這篇論文主要的結果是希望具體描述“正交群作用在佈於有限體的多項式環上其不變子環的生成元”。首先我們在不變子環裡找出若干元素，去證明不變子環is integral over這些元素所生成的子環(我們記為R_{n}^{*})，並且證明了不變子環與R_{n}^{*}有相同的商體；最後我們證明了當n=2,4時，R_{n}^{*}是一個UFD，因此R_{n}^{*} is integrally closed，所以我們可以得知不變子環在n=2,4時的生成元。所謂正交群是指保持二次型之所有可逆線性變換中所構成的乘法群；在此篇論文中，我們特別強調此二次型為Q_{n}^{-}=x_{1}^{2}-x_{2}^{2}+...+x_{n-1}^{2}-εx_{n}^{2}，其中n是偶數且ε是一個在有限體裡的非平方數。

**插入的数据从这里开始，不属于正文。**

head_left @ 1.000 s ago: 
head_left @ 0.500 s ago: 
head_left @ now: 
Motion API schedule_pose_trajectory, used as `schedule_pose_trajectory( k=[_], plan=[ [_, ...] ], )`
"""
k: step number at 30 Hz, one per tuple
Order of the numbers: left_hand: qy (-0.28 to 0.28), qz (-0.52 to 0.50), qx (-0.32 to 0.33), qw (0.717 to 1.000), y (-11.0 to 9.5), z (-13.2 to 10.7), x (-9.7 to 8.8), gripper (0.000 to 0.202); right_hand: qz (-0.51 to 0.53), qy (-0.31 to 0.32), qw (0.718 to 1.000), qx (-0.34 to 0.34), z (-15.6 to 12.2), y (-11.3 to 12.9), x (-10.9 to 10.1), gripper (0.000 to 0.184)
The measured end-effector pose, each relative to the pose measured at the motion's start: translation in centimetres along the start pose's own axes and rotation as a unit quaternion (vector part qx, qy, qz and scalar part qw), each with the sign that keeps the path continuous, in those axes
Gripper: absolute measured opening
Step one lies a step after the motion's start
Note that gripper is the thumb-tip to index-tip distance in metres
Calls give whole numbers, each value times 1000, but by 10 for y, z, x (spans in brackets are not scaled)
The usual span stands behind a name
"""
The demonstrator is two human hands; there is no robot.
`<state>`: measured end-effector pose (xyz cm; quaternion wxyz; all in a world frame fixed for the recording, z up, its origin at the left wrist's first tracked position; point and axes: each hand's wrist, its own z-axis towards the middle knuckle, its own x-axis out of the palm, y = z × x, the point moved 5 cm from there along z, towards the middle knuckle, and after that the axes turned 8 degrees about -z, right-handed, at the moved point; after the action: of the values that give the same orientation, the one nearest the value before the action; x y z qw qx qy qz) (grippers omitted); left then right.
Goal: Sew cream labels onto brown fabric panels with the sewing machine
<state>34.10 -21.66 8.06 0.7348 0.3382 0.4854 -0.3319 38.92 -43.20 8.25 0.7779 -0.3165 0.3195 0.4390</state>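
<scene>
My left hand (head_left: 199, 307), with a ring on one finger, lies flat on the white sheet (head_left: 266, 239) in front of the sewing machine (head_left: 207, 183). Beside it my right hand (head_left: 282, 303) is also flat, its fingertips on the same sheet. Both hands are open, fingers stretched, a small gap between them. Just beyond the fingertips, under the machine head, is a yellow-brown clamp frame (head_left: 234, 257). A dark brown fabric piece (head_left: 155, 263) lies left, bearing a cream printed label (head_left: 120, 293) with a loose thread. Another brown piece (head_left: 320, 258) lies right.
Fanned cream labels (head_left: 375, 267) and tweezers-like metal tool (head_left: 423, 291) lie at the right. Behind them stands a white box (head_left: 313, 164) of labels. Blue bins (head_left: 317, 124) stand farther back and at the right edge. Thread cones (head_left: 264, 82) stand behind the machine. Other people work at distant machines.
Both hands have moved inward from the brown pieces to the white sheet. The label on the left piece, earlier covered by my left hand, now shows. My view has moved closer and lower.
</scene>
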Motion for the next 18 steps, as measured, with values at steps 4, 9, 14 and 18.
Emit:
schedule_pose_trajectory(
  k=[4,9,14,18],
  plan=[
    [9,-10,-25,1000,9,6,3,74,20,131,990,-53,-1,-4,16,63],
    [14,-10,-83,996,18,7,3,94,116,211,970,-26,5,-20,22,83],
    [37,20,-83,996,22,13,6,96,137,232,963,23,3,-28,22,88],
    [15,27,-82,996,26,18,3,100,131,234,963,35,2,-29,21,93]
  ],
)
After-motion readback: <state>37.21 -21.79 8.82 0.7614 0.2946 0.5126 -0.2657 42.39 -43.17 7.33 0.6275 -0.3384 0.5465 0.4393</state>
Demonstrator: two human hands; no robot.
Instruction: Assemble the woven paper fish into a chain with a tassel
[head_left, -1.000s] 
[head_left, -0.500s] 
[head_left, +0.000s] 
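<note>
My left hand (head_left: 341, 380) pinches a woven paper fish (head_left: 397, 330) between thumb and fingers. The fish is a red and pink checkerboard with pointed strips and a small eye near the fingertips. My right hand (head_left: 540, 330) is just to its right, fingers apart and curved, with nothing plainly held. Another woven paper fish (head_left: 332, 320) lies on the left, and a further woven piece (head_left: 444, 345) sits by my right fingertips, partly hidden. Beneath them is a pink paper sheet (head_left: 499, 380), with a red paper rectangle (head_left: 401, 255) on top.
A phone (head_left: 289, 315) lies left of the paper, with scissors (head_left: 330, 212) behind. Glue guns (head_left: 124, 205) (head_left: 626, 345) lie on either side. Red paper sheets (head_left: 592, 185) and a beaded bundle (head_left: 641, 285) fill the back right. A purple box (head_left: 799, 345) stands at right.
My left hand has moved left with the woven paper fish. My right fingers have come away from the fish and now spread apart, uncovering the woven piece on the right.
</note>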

Let Q_{n}^{-}=x_{1}^{2}-x_{2}^{2}+...+x_{n-1}^{2}-εx_{n}^{2}
be a nondegenerate quadratic form over the
finite field Fq with charFq is not equal to 2 where ε is a non-square in Fq, and let O(Fq^{n},Q_{n}^{-}) be the associated orthogonal group. Let O(Fq^{n},Q_{n}^{-}) act linearly on the polynomial ring
Fq[x_{1},...,x_{n}]. In this thesis we try to find the invariant subring Fq[x_{1},...,x_{n}]^{O(Fq^{n},Q_{n}^{-})}
with explicit generators. In fact, we find the invariant elements in Fq[x_{1},...,x_{n}]^{O(Fq^{n},Q_{n}^{-})},
and denote the subring which these invariant elements generate by R_{n}^{*}. We show that
Fq[x_{1},...,x_{n}]^{O(Fq^{n},Q_{n}^{-})} is integral over R_{n}^{*}, and show that Fq[x_{1},...,x_{n}]^{O(Fq^{n},Q_{n}^{-})} and R_{n}^{*} have the same quotient field. As n=2,4, we show that R_{n}^{*} is a UFD, and hence is
integrally closed. Thus Fq[x1,x2]^{O(Fq^{2},Q_{2}^{-})}=R_{2}^{*} and Fq[x1,x2,x3,x4]]^{O(Fq^{4},Q_{4}^{-})}=R_{4}^{*}, so we get the generators of invariant subring when n=2,4.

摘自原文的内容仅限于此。